DATA RECORDS:
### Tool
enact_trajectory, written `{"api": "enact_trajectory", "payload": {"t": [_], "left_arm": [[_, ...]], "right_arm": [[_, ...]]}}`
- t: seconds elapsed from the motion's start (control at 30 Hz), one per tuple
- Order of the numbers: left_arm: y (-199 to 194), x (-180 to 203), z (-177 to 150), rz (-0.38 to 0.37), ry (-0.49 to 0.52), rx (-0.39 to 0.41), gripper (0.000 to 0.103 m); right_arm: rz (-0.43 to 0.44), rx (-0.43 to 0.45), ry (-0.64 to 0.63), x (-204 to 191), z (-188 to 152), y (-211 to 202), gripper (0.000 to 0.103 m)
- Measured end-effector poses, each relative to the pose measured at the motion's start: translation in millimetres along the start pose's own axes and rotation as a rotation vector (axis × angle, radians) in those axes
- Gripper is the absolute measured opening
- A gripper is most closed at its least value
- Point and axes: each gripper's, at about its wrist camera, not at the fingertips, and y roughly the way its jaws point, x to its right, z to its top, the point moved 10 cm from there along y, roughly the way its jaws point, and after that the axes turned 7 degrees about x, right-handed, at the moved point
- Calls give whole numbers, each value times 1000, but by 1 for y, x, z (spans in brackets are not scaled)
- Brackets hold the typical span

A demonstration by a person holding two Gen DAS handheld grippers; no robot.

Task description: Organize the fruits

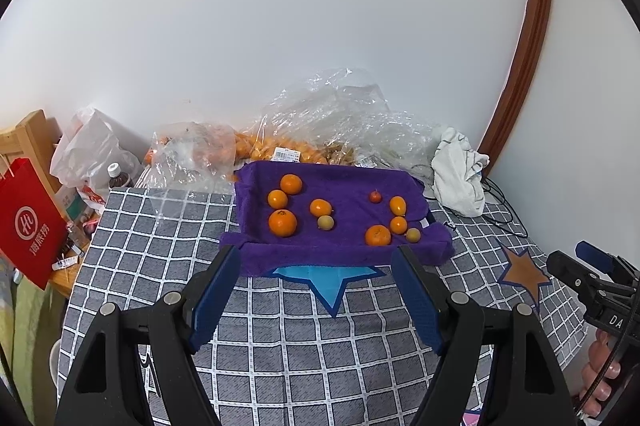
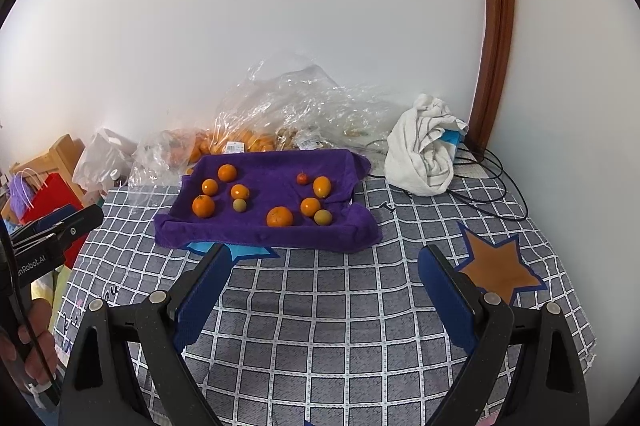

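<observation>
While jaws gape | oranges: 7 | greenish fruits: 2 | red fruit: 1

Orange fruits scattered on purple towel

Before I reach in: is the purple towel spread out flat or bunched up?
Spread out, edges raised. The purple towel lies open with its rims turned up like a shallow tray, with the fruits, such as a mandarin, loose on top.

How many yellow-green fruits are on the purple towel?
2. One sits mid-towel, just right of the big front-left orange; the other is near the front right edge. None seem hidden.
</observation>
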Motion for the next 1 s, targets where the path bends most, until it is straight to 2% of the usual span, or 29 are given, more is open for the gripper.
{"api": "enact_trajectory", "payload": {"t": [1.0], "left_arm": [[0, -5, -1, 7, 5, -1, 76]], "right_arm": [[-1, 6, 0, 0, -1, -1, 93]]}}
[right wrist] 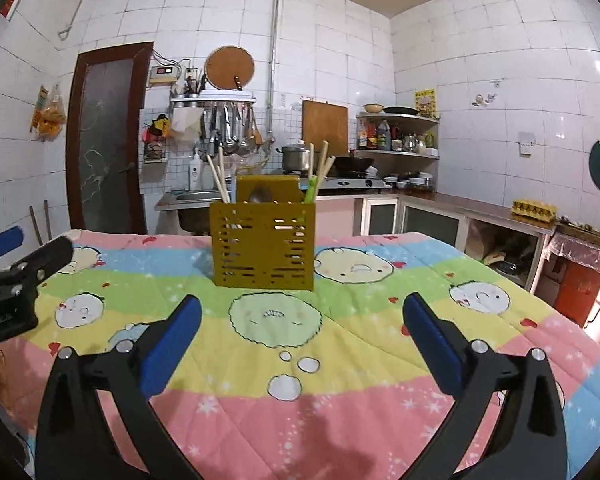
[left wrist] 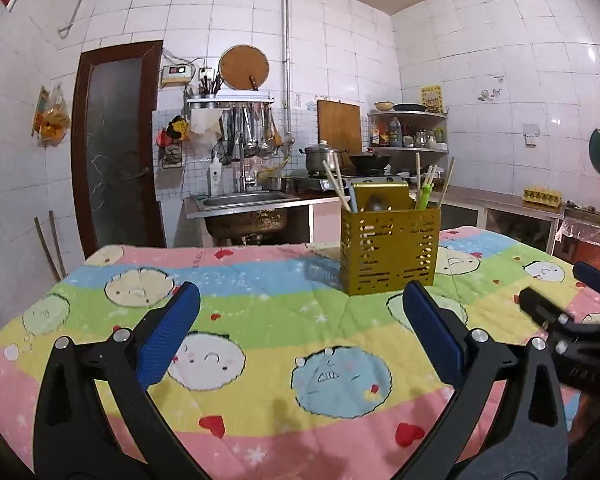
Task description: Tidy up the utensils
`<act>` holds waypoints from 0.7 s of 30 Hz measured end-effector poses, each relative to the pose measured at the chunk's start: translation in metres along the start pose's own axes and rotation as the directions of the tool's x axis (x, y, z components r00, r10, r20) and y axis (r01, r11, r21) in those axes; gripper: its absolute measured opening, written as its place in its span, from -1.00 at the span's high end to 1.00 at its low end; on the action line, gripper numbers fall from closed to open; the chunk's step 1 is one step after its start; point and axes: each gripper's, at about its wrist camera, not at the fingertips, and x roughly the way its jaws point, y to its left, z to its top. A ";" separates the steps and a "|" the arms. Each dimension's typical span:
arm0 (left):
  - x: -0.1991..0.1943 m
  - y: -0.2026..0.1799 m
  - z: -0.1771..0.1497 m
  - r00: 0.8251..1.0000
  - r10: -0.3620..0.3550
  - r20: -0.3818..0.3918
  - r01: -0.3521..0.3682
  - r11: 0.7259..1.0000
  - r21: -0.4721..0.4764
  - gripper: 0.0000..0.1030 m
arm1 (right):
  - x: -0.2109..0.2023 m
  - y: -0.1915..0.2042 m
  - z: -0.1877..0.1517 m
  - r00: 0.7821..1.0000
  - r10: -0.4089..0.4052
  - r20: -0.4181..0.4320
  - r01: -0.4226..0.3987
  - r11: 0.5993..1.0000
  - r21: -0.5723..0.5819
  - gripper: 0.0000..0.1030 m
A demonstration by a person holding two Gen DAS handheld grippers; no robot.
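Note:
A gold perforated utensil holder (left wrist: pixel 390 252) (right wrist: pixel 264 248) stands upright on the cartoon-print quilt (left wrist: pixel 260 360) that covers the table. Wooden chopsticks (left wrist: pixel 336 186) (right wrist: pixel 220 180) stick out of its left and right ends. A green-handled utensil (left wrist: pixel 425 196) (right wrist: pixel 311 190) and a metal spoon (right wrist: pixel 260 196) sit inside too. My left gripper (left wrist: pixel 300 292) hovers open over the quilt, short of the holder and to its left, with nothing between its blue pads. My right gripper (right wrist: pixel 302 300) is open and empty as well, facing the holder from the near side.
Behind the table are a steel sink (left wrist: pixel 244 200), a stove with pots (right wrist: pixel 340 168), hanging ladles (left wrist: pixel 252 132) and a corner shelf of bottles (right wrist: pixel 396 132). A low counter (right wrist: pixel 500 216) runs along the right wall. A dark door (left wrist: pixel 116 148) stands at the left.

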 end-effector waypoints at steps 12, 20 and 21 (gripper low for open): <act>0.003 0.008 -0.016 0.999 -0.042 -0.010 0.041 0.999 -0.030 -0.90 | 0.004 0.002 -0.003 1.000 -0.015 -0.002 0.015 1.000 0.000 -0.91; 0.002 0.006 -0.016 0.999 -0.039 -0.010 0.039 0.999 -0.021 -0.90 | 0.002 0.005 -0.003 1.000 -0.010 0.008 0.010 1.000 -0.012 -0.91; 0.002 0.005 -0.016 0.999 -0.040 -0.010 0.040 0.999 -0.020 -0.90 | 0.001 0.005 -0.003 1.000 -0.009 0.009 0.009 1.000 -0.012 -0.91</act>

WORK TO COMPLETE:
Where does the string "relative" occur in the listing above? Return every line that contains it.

RESPONSE:
- Measured end-effector poses, each relative to the pose measured at the motion's start: translation in millimetres along the start pose's own axes and rotation as a rotation vector (axis × angle, radians) in those axes
`<act>` holds waypoints from 0.7 s of 30 Hz measured end-effector poses, each relative to the pose measured at the chunk's start: translation in metres along the start pose's own axes and rotation as the directions of the tool's x axis (x, y, z components r00, r10, r20) and y axis (r01, r11, r21) in those axes; gripper: its absolute measured opening, written as its place in its span, from -1.00 at the span's high end to 1.00 at its low end; on the action line, gripper numbers fall from closed to open; the chunk's step 1 is one step after its start; point and axes: each gripper's, at about its wrist camera, not at the fingertips, and x roughly the way its jaws point, y to its left, z to its top. A ";" separates the steps and a "|" the arms. Each dimension's typical span:

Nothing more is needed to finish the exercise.